Etrafıma baktığım zaman samanların arasında olduğumu gördüm.
At arabasının arkasında olduğumu düşündüğümden at arabasının nereye gittiğini merak ederek kafamı at arabasını kullanan adamdan tarafa çevirdim.
Kırklı yaşlarında, hafif beyazlamış saçları, yeşil küçük gözleri, sıska bir yüzü olan, kirli sakallarının bazı yerlerinde beyazlaşmalar belirginleşen, eski kıyafetler giymiş bir adam at arabasını kullanıyordu.
Adam bana, ben adama baktığım sırada adam, "sen iyimisin evlat?" diye kalın bir sesle sordu.
"sen kimsin?" diye sordum aniden. Aslında, "nereye gidiyoruz?"olacaktı sorum çünkü aşırı derecede acıkmıştım.
Adam, "benim ismim Meu. Seni gölün kıyısında baygın bir şekilde buldum. Ayıltmaya çalıştım ama ayıltamadım. Yüzüne gölden su bile vurdum yinede ayıltamadım. Bende en sonra çare olarak seni bizim köyün doktoruna götürmeye karara verdim ve at arabama bindirdim" dedi.
Adam söyleyene kadar cübbenin üzerinin su olduğunun bile farkında değildim.
'Anladım' anlamında kafa salladıktan sonra, "peki ne kadarlık bir yol var köye kadar?" diye sorduğumda sanki bu soruyu bekliyormuş gibi, "yarım saate oradayız" diye hızlı bir şekilde cevap verdi.
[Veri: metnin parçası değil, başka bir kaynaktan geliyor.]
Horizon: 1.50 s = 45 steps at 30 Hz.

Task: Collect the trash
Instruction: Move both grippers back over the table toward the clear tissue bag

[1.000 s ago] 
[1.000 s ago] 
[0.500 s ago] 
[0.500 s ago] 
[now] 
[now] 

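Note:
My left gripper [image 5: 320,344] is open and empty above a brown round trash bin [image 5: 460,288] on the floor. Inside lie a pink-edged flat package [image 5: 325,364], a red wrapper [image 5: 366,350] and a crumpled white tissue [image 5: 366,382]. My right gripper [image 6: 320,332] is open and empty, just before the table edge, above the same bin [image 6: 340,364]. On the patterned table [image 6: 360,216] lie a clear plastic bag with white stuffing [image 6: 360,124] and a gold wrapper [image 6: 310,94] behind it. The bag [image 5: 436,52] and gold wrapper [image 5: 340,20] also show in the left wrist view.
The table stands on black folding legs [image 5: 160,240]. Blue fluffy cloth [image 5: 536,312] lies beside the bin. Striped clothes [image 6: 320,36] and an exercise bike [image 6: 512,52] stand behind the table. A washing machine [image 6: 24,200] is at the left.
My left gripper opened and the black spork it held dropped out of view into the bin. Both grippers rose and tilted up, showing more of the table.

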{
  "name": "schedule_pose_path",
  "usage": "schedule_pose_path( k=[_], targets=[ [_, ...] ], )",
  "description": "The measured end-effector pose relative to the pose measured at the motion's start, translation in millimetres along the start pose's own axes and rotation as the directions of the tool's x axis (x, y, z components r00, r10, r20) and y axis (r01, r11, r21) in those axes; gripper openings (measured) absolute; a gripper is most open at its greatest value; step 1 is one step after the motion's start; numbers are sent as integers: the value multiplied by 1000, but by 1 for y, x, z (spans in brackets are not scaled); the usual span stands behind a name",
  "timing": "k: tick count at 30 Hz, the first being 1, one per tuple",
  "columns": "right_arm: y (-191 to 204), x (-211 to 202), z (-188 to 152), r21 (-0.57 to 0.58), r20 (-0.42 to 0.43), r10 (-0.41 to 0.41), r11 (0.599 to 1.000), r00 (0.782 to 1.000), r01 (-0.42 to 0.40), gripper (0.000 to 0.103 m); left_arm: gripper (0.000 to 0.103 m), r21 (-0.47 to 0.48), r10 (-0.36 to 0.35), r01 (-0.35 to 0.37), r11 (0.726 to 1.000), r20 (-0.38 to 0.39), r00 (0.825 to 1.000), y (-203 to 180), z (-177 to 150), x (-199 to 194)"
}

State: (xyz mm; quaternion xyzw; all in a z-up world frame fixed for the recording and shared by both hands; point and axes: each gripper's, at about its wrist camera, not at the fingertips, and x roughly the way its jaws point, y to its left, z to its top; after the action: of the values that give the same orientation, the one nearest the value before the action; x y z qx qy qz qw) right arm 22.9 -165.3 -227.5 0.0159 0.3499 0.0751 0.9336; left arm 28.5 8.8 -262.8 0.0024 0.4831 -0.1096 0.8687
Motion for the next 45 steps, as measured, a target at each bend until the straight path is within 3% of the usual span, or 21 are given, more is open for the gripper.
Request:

"Tamam amca" dememle adam diye atın kayışlarını yukarıya kaldırarak sert bir şekilde ata vurdu ve "yeh sarı kız!" dedi.
At harekete geçtikten sonra, "Lisa gideceğim yere ne kadar kaldı?" diye sordum.
Lisa, "bir ay efendim" diye cevap verdiği sırada şok olmuştum. Sarayda üç aylık yolumun olduğunu söylemişti ama şimdi yolum bir aylıktı. Bunun nasıl olduğunu biraz düşündükten sonra iki hafta içinde sadece on iki saat uyumak ve geri kalan zamanlarda ancak koşmakla bir ayımın kaldığını anladım.
Yarım saat Meu ile sohbet ederek geçirdim.
Meu çokta zengin olmayan birisiymiş. On beş yaşında oğlu ve on üç yaşında bir kızı varmış, karısını erkenden kaybetmiş. Geçimlerini ağaç doğrayarak, ekin ekerek geçiriyorlarmış. Köyün reisi kim diye sorduğumda ise ona bulaşmamamı Ağlayan Kaplumbağa krallığında yakınlarını olduğunu söylemişti. Bir kaç dakika bir aylık yol içerisinde hala Ağlayan Kaplumbağa Krallığı'nın sınırlarından dışarıya niye çıkamadığımı düşündüm ve en sonunda düşünmeyi bırakarak Meu' ya sordum. Meu, "burası bağımsız bir köy o yüzdende neresi ile istersek orası ile akraba olabiliriz" demişti.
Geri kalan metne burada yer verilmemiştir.